Essas e outras situações acabam com o relacionamento. É como um vaso que se quebra. Não é incomum que as pessoas queiram tentar mais uma vez. E é justo que tentem. Mas o vaso quebrou. E uma vez quebrado, pode até voltar a ser usado. Porém, será um vaso remendado. Ou seja, será um relacionamento remendado.

Uma segunda oportunidade não virá isenta de lembranças, desconfianças, dúvidas. Tem que haver completa entrega pra fazer dar certo. E de ambas as partes. Não adianta só um se esforçar. O detalhe é que quase sempre os problemas que quebraram o laço que unia o casal também roubam as forças principalmente da pessoa que foi vítima. E esta já não consegue se colocar inteira pra lutar pela relação. Nesses casos, o fim parece ter data marcada. Só mesmo um milagre pode transformar água em vinho, renovando sentimentos e fazendo nascer disposição no deserto de um coração que se tornou árido por lágrimas que já não se pode contar.

Romper com o passado é ser livre para viver


Da mesma forma que lembranças nos fazem viajar no tempo, colocam um brilho em nossos olhos, podem consumir nossos dias, roubar nossa paz, tirar nossa alegria. A vida é para ser vivida; não revivida.

Acontece que muita gente não dá conta disso. Se deixa consumir pelo passado.

Vez ou outra falo sobre esse tema por aqui. E faço isso porque o passado é intrometido. Não pede licença. Vai chegando, tomando conta, fazendo sofrer.

Todos os dias relacionamentos são destruídos pelo passado. Na tentativa de seguir juntos, fazer o namoro ou o casamento funcionar – ou até mesmo uma amizade -, as pessoas tentam perdoar, esquecer coisas que provocaram e provocam muita dor. Acontece que não conseguem fazer isso e passam a viver em função do fato que machucou.

Relacionamentos são firmados no conflito. Ninguém está isento deles. Por conta disso, as diferenças surgem, os descompassos que interrompem a trajetória planejada. Brigas, palavras ásperas, mentiras ou até traições. Tudo pode acontecer entre duas pessoas.

Por amor ou conveniência, tentam seguir juntas. Mas as lembranças estão lá. O fato passou, mas segue vivo na memória.

Sabe, o passado não se esquece; perdoa-se. A gente não aperta um botão e apaga tudo. Não existe delete das memórias. Mas temos sim a chance de escolher sofrer pelo passado ou sublimar o passado.

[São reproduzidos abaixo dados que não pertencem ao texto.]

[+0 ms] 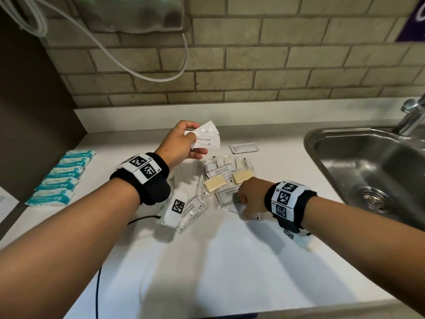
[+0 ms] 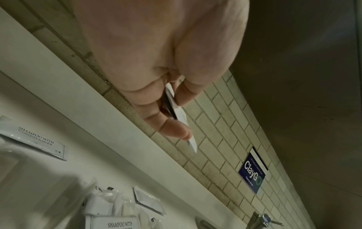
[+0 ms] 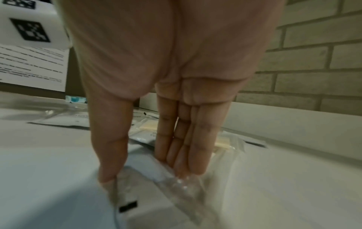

Quando se visita o passado, o passado se faz presente. Temos que olhar pra ele e entender: passou. Machucou? Sim. Doeu? Sim. Feriu? Sim. Mas dá pra fazer alguma coisa? Não. Dá pra voltar lá e arrumar, fazer diferente? Não. Não dá.

Então, é preciso perdoar. E perdoar não significa aceitar, tolerar. Se a mágoa é profunda demais a ponto de impedir a manutenção do relacionamento, é justo rompê-lo. Porém, se as pessoas escolheram seguir juntas, não podem fazer do presente um eterno reviver do passado. Do contrário, nunca mais serão felizes.

E o perdão não deve ocorrer pelo outro. Não se perdoa por dó, pena ou favor ao outro. É necessário sublimar a mágoa sofrida por nós mesmos. Quando perdoamos, deixamos de ser escravos do outro, das lembranças, do passado. Ficamos livres. Livres para viver o momento. Livres para construir o futuro.

Quem vive sob o jugo do passado, sofre, chora, desconfia, perde a autoestima, desenvolve rancor, ódio, desejo de vingança, torna-se ansioso e até depressivo. Ou seja, não vive para si, vive em função do outro.

A vida é única. E curta demais. Não pode ser consumida por erros que nunca são serão reparados.